═════ Exercise data
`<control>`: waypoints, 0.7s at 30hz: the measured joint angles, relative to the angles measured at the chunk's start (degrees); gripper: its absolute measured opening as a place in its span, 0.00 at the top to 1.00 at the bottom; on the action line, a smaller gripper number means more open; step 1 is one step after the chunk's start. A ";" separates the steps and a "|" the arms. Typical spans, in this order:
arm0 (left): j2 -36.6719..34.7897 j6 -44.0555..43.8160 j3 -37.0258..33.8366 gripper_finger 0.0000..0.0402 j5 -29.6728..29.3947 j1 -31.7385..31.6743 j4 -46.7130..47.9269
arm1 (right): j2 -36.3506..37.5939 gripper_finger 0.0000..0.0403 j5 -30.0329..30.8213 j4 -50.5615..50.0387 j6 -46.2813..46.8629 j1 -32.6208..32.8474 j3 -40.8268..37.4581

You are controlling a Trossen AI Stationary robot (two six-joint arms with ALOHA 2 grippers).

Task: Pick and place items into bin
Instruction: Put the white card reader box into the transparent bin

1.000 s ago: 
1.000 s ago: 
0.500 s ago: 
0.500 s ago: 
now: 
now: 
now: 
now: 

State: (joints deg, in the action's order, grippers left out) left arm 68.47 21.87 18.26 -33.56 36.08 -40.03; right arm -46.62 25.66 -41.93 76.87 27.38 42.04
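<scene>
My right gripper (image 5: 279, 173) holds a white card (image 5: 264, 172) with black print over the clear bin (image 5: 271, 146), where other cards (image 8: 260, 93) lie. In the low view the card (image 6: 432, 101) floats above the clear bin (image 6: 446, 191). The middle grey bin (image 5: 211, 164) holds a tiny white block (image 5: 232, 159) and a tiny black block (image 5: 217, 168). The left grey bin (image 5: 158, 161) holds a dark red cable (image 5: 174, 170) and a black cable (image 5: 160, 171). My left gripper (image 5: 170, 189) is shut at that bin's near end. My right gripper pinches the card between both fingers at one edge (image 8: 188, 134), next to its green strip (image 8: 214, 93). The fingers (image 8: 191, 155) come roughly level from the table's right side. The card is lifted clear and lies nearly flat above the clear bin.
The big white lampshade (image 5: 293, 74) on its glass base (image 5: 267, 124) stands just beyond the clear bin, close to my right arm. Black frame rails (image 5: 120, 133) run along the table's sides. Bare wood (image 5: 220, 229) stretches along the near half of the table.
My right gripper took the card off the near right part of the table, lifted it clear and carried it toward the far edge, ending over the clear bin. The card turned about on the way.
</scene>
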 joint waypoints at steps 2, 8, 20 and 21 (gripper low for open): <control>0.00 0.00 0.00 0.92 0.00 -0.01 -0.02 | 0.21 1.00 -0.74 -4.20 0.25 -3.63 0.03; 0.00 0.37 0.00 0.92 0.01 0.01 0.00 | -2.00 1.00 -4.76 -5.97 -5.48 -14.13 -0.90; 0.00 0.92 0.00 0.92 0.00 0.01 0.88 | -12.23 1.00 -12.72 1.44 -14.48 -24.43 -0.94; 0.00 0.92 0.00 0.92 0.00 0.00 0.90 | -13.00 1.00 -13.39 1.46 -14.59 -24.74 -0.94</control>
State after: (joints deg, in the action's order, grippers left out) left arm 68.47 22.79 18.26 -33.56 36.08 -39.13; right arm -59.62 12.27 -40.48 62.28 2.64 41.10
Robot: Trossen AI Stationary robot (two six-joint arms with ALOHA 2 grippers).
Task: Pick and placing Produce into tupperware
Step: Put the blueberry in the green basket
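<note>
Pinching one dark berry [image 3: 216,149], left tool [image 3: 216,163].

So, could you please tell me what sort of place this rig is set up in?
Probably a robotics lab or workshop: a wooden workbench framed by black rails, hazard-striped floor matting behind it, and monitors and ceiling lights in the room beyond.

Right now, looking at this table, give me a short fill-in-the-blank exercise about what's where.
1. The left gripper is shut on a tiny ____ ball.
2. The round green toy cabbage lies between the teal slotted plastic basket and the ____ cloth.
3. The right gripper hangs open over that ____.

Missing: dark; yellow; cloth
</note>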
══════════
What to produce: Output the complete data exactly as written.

Written solution:
`<control>`: waypoints, 0.7s at 30hz: the measured joint angles, relative to the angles measured at the chunk's start (degrees); gripper: its absolute measured opening as a place in its span, 0.00 at the top to 1.00 at the bottom; on the action line, a smaller gripper number means more open; step 1 is one step after the chunk's start. A ";" separates the steps and a "|" the arms. Typical spans, in this order:
arm0 (left): j2 -36.6719..34.7897 j6 -44.0555..43.8160 j3 -37.0258..33.8366 gripper_finger 0.0000..0.0402 j5 -29.6728..29.3947 j1 -31.7385..31.6743 j4 -46.7130..47.9269
arm1 (right): j2 -36.3506..37.5939 gripper_finger 0.0000..0.0403 j5 -30.0329..30.8213 j4 -50.5615..50.0387 j6 -46.2813..46.8629 j1 -32.6208..32.8474 j3 -40.8268..37.4581

You are controlling a Trossen AI Stationary robot (two six-joint arms with ALOHA 2 grippers).

Task: Pick and place items into bin
Instruction: Put the white card reader box into the transparent bin

1.000 s ago: 
1.000 s ago: 
0.500 s ago: 
0.500 s ago: 
now: 
now: 
now: 
now: 

State: (joints deg, in the action's order, grippers left out) left arm 68.47 21.87 18.26 -33.56 36.08 -40.03; right arm -46.62 25.66 -41.93 76.87 27.38 42.04
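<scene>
My right gripper (image 5: 279, 173) holds a white card (image 5: 264, 172) with black print over the clear bin (image 5: 271, 146), where other cards (image 8: 260, 93) lie. In the low view the card (image 6: 432, 101) floats above the clear bin (image 6: 446, 191). The middle grey bin (image 5: 211, 164) holds a tiny white block (image 5: 232, 159) and a tiny black block (image 5: 217, 168). The left grey bin (image 5: 158, 161) holds a dark red cable (image 5: 174, 170) and a black cable (image 5: 160, 171). My left gripper (image 5: 170, 189) is shut at that bin's near end. My right gripper pinches the card between both fingers at one edge (image 8: 188, 134), next to its green strip (image 8: 214, 93). The fingers (image 8: 191, 155) come roughly level from the table's right side. The card is lifted clear and lies nearly flat above the clear bin.
The big white lampshade (image 5: 293, 74) on its glass base (image 5: 267, 124) stands just beyond the clear bin, close to my right arm. Black frame rails (image 5: 120, 133) run along the table's sides. Bare wood (image 5: 220, 229) stretches along the near half of the table.
My right gripper took the card off the near right part of the table, lifted it clear and carried it toward the far edge, ending over the clear bin. The card turned about on the way.
</scene>
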 joint waypoints at steps 2, 8, 20 and 21 (gripper low for open): <control>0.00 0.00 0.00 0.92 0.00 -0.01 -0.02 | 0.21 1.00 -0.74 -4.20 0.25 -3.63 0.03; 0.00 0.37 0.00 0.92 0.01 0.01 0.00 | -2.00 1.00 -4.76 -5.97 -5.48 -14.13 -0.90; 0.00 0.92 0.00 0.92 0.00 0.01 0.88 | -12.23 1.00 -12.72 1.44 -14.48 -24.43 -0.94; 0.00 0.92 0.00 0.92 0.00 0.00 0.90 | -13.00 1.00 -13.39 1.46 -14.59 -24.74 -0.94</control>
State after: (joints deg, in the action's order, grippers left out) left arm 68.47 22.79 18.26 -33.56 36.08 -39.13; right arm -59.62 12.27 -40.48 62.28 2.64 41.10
Robot: Trossen AI Stationary robot (two six-joint arms with ALOHA 2 grippers).
Task: Pick and placing Produce into tupperware
Step: Put the blueberry in the green basket
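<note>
Pinching one dark berry [image 3: 216,149], left tool [image 3: 216,163].

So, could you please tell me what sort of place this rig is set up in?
Probably a robotics lab or workshop: a wooden workbench framed by black rails, hazard-striped floor matting behind it, and monitors and ceiling lights in the room beyond.

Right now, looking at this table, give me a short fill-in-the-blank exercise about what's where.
1. The left gripper is shut on a tiny ____ ball.
2. The round green toy cabbage lies between the teal slotted plastic basket and the ____ cloth.
3. The right gripper hangs open over that ____.

Missing: dark; yellow; cloth
</note>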

The exercise is finished and nothing remains.